Похоже, я тогда поменялся уже второй раз. Мать часто вспоминала, что до трех лет, до того, как заболел дизентерией и попал в больницу, я был толстый, ласковый и довольно вялый ребенок. Няньки, которых за время моего детства у нас сменилось великое множество, всегда уходили по причине конфликтов с ней, обо мне же было известно, что я тихий мальчик и ладить со мной легко. Я любил тогда, как и сейчас люблю, сладости, любил плотно поесть, любил, когда меня ласкали. Когда кто-нибудь — мать, бабушка, домработница — прижимали меня к себе, я мог так сидеть часами. Конечно, особенно хорошо было, если в это время мне читали или тихо рассказывали. Я помню, что боялся шума, криков, даже громкой речи, я пугался всего этого, бежал к матери, она прижимала меня к своему мягкому теплому телу, и сразу же во мне наступало спокойствие; во всем моем нутре устанавливалось такое довольство, такой рай, что покидать его мне и в голову не приходило. Я ходил по нему, и все вокруг было мое и мне доступно, все было ласково и полно любви. Немного позже мне кто-то сказал, что я появился на свет Божий из животика моей мамы, и помню свое недоумение, зачем ей понадобилось, чтобы я родился, покинул ее. Я даже тогда начал строить планы, как убедить ее исправить эту ошибку, сделать так, чтобы я вернулся обратно.

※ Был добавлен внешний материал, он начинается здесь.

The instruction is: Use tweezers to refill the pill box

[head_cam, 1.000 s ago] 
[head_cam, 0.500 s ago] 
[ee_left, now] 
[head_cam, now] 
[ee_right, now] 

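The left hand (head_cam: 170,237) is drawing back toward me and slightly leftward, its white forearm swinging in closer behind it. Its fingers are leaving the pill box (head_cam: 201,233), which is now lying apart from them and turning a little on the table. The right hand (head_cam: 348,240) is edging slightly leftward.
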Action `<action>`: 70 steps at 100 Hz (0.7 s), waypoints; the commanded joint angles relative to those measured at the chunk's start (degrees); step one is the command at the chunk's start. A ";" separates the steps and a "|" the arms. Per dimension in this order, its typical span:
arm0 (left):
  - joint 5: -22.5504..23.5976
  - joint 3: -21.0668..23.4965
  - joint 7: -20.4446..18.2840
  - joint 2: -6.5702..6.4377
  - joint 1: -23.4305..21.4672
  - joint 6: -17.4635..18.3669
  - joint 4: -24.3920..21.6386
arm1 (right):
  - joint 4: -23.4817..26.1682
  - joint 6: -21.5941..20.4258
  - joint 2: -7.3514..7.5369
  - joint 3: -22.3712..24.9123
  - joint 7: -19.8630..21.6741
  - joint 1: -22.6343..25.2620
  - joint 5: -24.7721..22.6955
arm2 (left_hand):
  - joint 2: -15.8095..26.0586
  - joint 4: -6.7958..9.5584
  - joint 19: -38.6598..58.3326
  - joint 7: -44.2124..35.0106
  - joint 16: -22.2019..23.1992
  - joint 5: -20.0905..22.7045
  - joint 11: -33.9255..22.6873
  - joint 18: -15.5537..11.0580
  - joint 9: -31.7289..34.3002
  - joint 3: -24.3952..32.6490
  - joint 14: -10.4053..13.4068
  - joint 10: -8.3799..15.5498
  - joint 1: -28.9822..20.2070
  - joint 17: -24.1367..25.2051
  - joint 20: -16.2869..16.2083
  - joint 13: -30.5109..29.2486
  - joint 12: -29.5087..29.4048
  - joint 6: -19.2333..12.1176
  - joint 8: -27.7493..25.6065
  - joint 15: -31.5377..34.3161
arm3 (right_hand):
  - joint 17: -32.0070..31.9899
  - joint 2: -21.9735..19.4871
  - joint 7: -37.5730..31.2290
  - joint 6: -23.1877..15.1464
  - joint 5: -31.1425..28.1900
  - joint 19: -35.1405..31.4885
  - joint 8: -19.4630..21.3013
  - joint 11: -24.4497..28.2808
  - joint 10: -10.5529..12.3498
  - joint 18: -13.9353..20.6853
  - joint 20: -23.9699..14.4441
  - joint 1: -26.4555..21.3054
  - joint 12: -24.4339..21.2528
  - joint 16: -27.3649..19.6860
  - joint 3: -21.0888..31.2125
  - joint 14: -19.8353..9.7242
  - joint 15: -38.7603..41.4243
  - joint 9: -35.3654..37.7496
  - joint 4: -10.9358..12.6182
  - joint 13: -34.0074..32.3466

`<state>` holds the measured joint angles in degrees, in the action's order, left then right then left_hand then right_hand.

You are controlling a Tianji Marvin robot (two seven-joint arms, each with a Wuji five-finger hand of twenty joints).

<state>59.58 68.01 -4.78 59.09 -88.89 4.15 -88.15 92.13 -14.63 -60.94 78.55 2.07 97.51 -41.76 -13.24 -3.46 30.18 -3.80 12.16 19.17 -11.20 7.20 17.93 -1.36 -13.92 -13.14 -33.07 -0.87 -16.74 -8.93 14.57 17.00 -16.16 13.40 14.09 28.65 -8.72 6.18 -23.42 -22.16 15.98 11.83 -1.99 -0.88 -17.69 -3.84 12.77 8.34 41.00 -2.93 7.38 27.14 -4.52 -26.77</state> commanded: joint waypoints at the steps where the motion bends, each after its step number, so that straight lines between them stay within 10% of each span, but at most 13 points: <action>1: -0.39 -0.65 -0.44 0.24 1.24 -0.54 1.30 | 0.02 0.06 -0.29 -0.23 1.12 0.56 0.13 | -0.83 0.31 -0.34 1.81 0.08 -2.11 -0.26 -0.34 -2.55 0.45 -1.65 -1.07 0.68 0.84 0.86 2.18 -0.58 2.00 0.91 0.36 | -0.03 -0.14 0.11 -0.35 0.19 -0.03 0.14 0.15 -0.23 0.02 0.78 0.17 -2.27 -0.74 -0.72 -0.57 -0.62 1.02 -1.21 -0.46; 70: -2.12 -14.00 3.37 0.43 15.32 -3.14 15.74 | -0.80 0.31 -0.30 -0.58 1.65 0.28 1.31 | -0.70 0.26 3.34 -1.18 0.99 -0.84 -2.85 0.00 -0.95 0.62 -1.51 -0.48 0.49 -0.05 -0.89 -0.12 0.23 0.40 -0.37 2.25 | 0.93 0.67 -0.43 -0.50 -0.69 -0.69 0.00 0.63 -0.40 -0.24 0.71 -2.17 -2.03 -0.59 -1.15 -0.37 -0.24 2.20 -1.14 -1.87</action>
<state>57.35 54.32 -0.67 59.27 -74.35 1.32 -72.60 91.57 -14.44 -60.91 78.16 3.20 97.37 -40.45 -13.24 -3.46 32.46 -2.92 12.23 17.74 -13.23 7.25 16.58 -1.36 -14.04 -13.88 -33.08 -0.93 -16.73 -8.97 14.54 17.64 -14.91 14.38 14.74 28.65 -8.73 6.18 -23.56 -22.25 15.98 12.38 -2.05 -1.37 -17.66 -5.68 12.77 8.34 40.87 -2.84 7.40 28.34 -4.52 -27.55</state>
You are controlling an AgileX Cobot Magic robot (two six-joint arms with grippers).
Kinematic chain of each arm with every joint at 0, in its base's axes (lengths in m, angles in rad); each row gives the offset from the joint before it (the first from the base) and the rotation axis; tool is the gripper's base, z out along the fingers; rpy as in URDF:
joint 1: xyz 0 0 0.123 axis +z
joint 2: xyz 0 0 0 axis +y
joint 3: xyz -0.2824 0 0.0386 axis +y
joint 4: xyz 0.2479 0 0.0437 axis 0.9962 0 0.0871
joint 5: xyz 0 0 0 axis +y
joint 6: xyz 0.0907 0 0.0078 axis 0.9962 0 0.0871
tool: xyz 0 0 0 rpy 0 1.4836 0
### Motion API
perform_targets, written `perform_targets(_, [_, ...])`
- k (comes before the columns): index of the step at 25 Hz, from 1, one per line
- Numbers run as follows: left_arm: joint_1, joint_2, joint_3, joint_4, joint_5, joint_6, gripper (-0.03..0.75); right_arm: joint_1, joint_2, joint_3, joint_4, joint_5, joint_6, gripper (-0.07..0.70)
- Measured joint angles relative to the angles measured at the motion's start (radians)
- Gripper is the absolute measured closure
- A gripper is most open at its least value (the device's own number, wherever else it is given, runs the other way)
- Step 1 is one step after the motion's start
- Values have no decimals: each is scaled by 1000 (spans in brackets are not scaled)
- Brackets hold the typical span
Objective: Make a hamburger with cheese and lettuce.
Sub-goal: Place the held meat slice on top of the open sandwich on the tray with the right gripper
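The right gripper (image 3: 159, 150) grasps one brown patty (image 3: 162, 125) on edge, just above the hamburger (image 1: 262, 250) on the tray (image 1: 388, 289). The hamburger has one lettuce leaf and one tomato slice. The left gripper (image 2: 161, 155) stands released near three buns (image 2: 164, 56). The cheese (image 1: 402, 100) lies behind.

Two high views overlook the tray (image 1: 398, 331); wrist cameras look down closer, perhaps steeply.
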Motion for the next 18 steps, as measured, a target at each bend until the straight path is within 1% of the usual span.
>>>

Вряд ли этот случайный каламбур удачен, но получается, что теперь я частью поменял мать на Веру. Не прошло еще и двух месяцев после нашего возвращения с дачи, а я, даже когда родители были дома, старался остаться в комнате один. У меня появилось своего рода расписание, и время, которое было отдано Вере, время, когда я вспоминал ее, говорил с ней, стало как бы табу, я делал все, чтобы нам не помешали. Не спеша, медленно я восстанавливал одну за другой детали нашего не богатого подробностями общения. Тут было важно — и ее оканье, и то, как она, когда я к ней обращался, поворачивала свою головку, и ее платьице, шалашом спускавшееся на песок, стоило ей присесть, и тени, все время ложащиеся на нее тени нависших над песочницей кустов малины. Я начинал и дальше уже до бесконечности длил свой диалог с ней, на даче за целый день игры мы редко обменивались больше, чем двумя десятками фраз — Вера была молчалива и никогда не поддерживала моих попыток разговорить ее.